Where does the word "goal" show up in the records? Copy every line that holds it.

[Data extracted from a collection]
※
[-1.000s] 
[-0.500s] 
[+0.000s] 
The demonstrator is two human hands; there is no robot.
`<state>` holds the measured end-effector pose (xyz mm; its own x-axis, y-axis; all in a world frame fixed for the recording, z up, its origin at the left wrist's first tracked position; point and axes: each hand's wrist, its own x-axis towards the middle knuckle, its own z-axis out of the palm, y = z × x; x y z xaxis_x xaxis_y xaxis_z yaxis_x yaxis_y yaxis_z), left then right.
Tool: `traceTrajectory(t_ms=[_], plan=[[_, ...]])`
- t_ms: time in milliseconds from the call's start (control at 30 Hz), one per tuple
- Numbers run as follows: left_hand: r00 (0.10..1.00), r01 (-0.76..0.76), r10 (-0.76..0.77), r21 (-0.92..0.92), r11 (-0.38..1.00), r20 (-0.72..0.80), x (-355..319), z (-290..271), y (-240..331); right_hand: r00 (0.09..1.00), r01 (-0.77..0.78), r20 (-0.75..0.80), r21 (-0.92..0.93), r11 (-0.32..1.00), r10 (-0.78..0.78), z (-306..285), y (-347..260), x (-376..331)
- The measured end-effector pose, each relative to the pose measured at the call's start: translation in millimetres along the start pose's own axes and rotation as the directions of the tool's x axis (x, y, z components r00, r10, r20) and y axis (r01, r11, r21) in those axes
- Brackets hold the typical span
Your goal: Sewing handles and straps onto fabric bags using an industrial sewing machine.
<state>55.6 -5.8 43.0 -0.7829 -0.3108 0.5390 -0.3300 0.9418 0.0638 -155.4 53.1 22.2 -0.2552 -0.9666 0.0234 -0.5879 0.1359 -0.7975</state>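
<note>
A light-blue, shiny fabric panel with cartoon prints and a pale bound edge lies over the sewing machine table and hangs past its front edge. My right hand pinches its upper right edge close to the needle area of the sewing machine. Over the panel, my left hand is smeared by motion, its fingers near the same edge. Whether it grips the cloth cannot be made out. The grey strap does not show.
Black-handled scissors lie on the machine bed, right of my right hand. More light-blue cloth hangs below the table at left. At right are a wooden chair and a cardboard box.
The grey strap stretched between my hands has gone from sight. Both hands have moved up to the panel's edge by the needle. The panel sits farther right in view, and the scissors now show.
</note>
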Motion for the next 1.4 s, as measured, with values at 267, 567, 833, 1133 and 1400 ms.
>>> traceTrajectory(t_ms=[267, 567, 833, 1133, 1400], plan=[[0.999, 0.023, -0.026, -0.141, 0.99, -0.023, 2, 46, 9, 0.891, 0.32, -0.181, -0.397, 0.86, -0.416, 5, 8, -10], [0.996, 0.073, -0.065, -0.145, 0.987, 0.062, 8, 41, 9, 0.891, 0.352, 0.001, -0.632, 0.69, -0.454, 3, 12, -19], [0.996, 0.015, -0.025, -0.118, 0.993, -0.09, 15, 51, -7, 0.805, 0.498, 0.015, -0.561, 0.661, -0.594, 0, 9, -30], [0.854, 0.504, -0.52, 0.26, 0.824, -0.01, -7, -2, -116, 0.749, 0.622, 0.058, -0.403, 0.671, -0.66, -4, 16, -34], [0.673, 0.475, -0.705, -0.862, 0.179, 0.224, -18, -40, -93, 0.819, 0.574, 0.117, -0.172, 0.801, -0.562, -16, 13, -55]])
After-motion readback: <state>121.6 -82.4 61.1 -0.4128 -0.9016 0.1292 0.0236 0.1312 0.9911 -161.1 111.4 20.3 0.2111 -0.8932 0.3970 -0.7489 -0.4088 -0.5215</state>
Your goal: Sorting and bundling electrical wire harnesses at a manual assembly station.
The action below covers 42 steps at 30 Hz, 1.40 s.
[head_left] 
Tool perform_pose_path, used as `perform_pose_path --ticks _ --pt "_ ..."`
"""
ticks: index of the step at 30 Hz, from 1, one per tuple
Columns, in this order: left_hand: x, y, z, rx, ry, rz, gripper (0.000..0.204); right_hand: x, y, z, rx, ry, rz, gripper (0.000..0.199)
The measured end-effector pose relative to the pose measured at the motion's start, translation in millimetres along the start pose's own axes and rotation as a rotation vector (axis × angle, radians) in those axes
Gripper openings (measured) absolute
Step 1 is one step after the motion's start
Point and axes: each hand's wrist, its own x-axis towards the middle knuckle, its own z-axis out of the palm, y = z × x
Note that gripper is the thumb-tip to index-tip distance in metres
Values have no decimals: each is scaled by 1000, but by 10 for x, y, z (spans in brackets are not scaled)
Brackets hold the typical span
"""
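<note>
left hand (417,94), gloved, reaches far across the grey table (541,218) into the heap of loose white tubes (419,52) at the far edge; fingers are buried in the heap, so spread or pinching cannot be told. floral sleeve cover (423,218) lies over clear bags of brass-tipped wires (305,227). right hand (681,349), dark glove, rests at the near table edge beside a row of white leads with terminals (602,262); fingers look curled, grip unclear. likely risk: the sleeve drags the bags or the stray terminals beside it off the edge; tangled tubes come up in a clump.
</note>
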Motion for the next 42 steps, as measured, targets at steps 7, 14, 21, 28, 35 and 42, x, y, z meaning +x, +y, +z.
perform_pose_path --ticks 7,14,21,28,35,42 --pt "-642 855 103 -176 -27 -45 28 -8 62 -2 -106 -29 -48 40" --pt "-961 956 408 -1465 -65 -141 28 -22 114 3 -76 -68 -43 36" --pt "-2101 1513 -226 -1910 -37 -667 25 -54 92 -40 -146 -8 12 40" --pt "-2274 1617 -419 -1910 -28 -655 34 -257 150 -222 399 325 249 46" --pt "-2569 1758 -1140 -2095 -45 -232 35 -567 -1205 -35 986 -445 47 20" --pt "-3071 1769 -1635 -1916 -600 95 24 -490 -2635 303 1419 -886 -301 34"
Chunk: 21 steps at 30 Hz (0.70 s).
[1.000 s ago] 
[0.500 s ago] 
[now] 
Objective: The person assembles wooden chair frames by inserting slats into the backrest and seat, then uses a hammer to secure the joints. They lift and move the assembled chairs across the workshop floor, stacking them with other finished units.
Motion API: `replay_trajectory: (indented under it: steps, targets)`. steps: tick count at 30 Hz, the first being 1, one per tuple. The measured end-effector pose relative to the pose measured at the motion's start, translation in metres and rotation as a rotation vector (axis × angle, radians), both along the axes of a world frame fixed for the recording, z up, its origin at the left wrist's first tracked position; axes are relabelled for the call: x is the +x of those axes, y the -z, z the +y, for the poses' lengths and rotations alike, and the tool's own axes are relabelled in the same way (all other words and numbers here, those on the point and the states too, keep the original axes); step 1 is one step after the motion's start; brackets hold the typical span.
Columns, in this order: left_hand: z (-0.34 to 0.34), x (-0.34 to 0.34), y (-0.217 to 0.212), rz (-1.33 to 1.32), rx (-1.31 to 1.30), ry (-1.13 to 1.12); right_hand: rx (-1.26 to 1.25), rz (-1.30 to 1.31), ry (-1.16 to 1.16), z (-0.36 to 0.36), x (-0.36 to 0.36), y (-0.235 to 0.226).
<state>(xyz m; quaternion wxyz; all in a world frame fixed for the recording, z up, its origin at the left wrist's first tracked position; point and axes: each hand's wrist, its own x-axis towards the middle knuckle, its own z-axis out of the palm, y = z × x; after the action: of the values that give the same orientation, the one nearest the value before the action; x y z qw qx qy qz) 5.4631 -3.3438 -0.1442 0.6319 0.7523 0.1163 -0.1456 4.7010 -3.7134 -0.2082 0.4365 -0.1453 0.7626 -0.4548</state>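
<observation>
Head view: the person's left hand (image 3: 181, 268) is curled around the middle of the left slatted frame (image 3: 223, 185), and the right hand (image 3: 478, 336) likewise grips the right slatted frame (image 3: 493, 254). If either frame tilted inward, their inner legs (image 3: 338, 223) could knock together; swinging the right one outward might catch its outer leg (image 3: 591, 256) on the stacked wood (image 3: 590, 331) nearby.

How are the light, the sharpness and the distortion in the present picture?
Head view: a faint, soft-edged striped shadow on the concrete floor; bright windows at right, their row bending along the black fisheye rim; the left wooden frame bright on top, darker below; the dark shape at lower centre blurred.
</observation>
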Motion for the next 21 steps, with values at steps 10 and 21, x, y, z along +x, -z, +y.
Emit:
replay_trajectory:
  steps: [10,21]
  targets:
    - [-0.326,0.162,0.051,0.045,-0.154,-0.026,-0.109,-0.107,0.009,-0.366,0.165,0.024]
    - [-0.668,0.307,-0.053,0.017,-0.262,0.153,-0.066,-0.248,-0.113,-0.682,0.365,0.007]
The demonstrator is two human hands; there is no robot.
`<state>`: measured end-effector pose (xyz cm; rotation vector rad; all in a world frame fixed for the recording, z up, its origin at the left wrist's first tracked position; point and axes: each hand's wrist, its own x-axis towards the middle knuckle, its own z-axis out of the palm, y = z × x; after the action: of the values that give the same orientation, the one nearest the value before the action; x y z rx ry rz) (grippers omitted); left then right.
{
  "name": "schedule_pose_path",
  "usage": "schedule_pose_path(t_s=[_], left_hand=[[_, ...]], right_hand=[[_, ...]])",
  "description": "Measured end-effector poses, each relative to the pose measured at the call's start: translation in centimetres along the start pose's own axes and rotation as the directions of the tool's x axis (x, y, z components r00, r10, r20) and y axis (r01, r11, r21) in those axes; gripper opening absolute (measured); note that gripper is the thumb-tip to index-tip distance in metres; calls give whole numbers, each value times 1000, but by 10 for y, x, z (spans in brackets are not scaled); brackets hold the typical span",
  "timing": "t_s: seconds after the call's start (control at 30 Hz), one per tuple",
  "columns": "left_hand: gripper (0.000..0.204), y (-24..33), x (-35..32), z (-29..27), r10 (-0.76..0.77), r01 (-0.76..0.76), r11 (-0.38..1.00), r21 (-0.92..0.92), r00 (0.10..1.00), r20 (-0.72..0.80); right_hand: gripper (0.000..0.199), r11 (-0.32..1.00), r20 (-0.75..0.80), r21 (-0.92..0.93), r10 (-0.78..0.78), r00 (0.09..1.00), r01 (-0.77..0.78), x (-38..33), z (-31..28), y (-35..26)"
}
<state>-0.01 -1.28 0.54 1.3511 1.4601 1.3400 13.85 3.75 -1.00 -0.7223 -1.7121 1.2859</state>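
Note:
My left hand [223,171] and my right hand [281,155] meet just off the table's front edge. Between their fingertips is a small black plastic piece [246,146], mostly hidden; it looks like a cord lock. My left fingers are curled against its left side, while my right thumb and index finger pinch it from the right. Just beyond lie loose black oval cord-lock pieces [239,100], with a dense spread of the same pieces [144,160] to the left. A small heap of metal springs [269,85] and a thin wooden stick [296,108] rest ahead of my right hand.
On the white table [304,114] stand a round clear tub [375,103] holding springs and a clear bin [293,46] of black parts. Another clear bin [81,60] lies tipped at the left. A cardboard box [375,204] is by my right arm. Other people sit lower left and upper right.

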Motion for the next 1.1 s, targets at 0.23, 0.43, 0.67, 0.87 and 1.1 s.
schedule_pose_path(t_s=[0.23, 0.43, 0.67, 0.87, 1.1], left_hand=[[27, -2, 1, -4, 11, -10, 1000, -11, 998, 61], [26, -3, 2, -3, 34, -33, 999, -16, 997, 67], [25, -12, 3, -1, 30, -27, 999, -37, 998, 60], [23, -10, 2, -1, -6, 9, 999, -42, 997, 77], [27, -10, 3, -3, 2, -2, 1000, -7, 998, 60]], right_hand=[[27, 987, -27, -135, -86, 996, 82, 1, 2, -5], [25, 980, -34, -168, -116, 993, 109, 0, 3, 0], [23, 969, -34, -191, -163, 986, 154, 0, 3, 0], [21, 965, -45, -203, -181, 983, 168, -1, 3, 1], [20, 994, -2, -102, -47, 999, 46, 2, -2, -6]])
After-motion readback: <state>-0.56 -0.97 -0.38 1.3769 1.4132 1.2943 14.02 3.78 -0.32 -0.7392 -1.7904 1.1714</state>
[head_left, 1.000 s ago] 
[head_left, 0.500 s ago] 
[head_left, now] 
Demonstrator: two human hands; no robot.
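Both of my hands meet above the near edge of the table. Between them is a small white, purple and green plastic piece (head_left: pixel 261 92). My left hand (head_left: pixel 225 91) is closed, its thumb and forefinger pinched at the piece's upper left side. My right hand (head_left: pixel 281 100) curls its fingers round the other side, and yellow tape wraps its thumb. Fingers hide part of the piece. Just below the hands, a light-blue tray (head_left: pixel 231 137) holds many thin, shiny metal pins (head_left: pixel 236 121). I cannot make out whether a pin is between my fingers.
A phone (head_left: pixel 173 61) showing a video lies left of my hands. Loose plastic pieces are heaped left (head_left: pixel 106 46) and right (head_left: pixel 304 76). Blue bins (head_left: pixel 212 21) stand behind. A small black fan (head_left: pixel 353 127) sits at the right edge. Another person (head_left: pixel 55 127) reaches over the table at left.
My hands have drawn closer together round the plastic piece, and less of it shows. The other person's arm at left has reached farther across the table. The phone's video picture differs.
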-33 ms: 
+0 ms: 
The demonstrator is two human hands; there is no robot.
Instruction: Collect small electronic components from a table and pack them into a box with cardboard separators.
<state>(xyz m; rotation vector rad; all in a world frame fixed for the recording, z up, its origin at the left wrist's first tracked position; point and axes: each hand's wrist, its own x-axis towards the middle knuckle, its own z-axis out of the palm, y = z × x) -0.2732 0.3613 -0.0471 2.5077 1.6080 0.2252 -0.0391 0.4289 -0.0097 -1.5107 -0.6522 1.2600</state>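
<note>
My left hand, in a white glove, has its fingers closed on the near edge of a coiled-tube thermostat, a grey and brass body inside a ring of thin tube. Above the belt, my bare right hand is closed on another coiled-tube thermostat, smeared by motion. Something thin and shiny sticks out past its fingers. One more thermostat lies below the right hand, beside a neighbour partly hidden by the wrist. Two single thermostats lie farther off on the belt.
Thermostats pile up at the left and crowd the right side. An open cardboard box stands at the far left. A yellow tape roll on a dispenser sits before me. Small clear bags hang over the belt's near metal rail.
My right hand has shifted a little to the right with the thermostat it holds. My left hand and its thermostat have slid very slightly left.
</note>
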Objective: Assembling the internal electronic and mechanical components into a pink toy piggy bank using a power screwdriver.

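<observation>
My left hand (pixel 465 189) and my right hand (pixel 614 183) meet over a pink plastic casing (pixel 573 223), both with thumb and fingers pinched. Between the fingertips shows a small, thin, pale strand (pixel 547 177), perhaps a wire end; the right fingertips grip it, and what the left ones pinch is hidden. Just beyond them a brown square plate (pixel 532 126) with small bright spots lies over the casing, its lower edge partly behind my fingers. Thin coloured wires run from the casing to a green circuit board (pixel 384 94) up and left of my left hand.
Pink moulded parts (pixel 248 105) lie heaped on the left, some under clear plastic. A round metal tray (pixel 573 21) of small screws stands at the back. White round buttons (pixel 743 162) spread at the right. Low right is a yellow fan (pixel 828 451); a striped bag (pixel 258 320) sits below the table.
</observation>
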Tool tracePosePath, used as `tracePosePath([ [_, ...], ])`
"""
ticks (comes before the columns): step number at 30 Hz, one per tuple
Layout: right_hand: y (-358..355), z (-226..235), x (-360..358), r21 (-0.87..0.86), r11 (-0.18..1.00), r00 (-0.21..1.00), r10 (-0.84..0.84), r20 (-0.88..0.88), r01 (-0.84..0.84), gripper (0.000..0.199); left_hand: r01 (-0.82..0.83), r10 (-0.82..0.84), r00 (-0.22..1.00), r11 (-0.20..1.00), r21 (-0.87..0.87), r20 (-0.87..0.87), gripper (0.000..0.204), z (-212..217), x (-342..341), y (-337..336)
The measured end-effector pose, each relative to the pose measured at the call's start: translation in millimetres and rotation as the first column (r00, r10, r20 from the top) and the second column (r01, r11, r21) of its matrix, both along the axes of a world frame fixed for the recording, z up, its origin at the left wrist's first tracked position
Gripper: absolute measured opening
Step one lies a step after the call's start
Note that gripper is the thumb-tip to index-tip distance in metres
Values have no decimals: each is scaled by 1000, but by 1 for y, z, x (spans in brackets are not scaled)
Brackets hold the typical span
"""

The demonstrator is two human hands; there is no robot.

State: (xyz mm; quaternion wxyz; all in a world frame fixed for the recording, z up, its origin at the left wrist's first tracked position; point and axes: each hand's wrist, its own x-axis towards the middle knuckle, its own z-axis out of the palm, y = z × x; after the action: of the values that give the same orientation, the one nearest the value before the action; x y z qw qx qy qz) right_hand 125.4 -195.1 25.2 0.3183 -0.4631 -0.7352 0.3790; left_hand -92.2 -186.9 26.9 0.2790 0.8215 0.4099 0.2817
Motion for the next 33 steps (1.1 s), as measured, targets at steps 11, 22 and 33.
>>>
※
Answer to this problem:
Your goal: Sewing handles and straps onto fabric bags using an industrial sewing machine.
Your goal: Sorting and bundling electrical wire harnesses at a manual assembly station.

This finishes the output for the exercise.